[The task]: Please print the data again exactly as given.

Top of Data segment

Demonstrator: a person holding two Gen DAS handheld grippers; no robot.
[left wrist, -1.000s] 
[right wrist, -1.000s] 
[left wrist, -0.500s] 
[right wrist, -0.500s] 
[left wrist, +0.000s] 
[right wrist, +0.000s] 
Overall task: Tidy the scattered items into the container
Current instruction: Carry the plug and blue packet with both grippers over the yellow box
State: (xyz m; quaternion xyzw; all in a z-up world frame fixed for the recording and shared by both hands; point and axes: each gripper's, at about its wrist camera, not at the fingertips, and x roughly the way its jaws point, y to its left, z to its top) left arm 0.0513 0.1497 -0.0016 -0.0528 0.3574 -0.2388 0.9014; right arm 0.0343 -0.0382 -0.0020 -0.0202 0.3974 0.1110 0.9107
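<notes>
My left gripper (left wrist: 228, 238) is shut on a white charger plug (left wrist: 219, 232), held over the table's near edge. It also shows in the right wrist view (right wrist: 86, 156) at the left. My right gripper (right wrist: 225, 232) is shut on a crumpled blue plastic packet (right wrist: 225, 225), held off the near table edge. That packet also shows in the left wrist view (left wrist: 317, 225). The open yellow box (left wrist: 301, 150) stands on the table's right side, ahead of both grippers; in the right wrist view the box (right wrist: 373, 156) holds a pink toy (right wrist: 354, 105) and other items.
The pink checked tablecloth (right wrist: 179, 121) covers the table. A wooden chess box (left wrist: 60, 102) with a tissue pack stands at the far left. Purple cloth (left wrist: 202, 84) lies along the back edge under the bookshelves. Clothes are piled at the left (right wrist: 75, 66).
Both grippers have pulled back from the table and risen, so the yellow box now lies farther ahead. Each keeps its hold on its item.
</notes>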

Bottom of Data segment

[Answer box]:
Demonstrator: a person holding two Gen DAS handheld grippers; no robot.
[left wrist, -1.000s] 
[right wrist, -1.000s] 
[left wrist, -0.500s] 
[right wrist, -0.500s] 
[left wrist, +0.000s] 
[right wrist, +0.000s] 
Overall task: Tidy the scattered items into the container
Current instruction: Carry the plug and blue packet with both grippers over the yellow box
State: (xyz m; quaternion xyzw; all in a z-up world frame fixed for the recording and shared by both hands; point and axes: each gripper's, at about its wrist camera, not at the fingertips, and x roughly the way its jaws point, y to its left, z to its top) left arm 0.0513 0.1497 -0.0016 -0.0528 0.3574 -0.2388 0.9014; right arm 0.0343 -0.0382 -0.0020 -0.0202 0.3974 0.1110 0.9107
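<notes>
My left gripper (left wrist: 228, 238) is shut on a white charger plug (left wrist: 219, 232), held over the table's near edge. It also shows in the right wrist view (right wrist: 86, 156) at the left. My right gripper (right wrist: 225, 232) is shut on a crumpled blue plastic packet (right wrist: 225, 225), held off the near table edge. That packet also shows in the left wrist view (left wrist: 317, 225). The open yellow box (left wrist: 301, 150) stands on the table's right side, ahead of both grippers; in the right wrist view the box (right wrist: 373, 156) holds a pink toy (right wrist: 354, 105) and other items.
The pink checked tablecloth (right wrist: 179, 121) covers the table. A wooden chess box (left wrist: 60, 102) with a tissue pack stands at the far left. Purple cloth (left wrist: 202, 84) lies along the back edge under the bookshelves. Clothes are piled at the left (right wrist: 75, 66).
Both grippers have pulled back from the table and risen, so the yellow box now lies farther ahead. Each keeps its hold on its item.
</notes>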

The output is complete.